Event Exchange Models in API-Led Connectivity
Of APIs and events...
Join the DZone community and get the full member experience.
Join For FreeAPI-led connectivity forces the architectural restriction that Experience APIs must only invoke Process APIs, Process APIs must only invoke System APIs or other Process APIs, and System APIs must only interact with backend systems. This constraint affects the order and predictability of the interaction patterns in an application network.
When Event-Driven Architecture is applied in the context of API-led connectivity then the application components exchanging events are predominantly API implementations.
Event-Driven Architecture by itself is agnostic about the three tiers of API-led connectivity and hence does not restrict event exchanges between API implementations in different tiers. But breaking the communication patterns of API-led connectivity through arbitrary, unrestricted event exchanges risks destroying the order and structure created in an application network by the application of API-led connectivity.

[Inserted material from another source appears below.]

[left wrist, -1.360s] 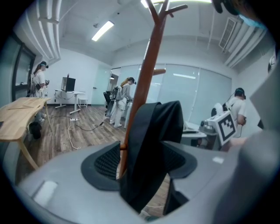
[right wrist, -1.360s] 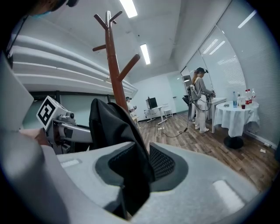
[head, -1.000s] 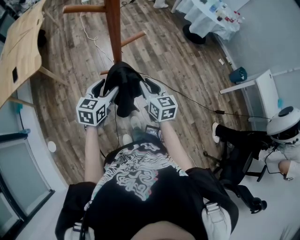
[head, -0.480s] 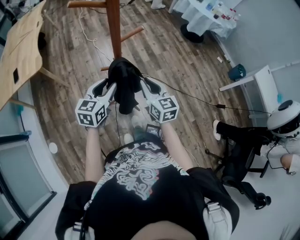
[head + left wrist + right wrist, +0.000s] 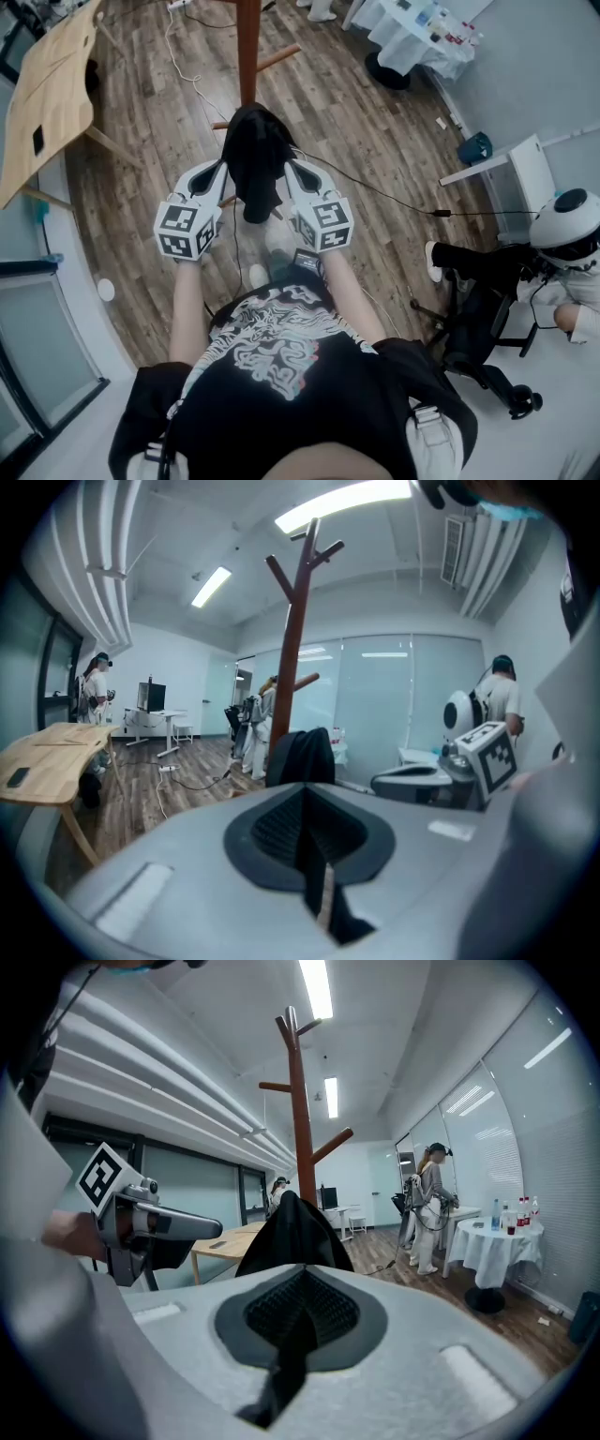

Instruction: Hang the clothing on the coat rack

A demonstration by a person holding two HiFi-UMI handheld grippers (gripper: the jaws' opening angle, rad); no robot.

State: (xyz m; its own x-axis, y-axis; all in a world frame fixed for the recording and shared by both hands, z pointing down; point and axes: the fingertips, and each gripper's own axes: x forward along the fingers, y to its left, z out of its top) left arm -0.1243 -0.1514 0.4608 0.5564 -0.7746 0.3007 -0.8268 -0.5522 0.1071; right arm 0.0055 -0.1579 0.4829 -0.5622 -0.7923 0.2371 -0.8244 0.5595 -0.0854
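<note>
The left gripper (image 5: 221, 176) and the right gripper (image 5: 289, 173) are held side by side at the centre of the head view, jaw tips pointing toward the top of the frame. The clothing (image 5: 251, 150) lies between the two tips. It is a black, matte garment, bunched into a rounded mound. A narrower tail of it hangs down toward the lower centre, between the two gripper bodies. In the left gripper view, the left gripper (image 5: 314, 855) is closing its jaws fully together. A thin strip of the black fabric is pinched between the pads at the lower centre of the frame. The rest of the clothing (image 5: 302, 757) rises as a dark fold just above the jaws. In the right gripper view, the right gripper (image 5: 286, 1335) has its jaws together on a similar black strip. The clothing (image 5: 295, 1232) stands directly beyond it as a peaked, draped shape at the frame centre. Each gripper therefore grips one side of the garment, which spans the gap between them. Just behind the clothing stands the coat rack (image 5: 248, 47), a reddish-brown wooden pole with angled pegs, at the upper centre of the head view. Whether the garment touches a peg cannot be determined.
</note>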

In this way, destinations belong logically to the same API-led connectivity tier as the API implementation publishing events to them.
- A System API publishes events to destinations that logically belong to the System API tier and can hence be described as "system events".
- A Process API publishes events to addresses that reasonably relate to the Process API tier and can hence be described as "process events".
- A Experience API publishes events to destinations that logically belong to the Experience API tier and can hence be described as "experience events".
Any API implementation that consumes events must not do so from a destination that belongs to a higher tier than the consuming API implementation itself. In other words, events must not flow downwards across the level of API-led connectivity:
- Events published by Experience APIs to their destinations ("experience events") must not be consumed from those destinations by Process APIs or System APIs.
- Events published by Process APIs to their purposes ("process events") must not be applied from those destinations by System APIs.
- Put differently: Events may only be consumed within the same tier or in higher levels relative to the API implementation that publishes the events.
The logic for this rule is the same as for the communication patterns underlying API-led connectivity: the rate of change of Experience APIs (which are relatively volatile) is higher than the rate of change of Process APIs which is higher than the rate of change of System APIs (which are comparatively stable). And a slow-changing component must never depend on a rapidly growing component.
Besides, in analogy with API-led connectivity, it should be prohibited that Experience APIs directly consume events published by System APIs, through ignoring Process APIs.
Opinions expressed by DZone contributors are their own.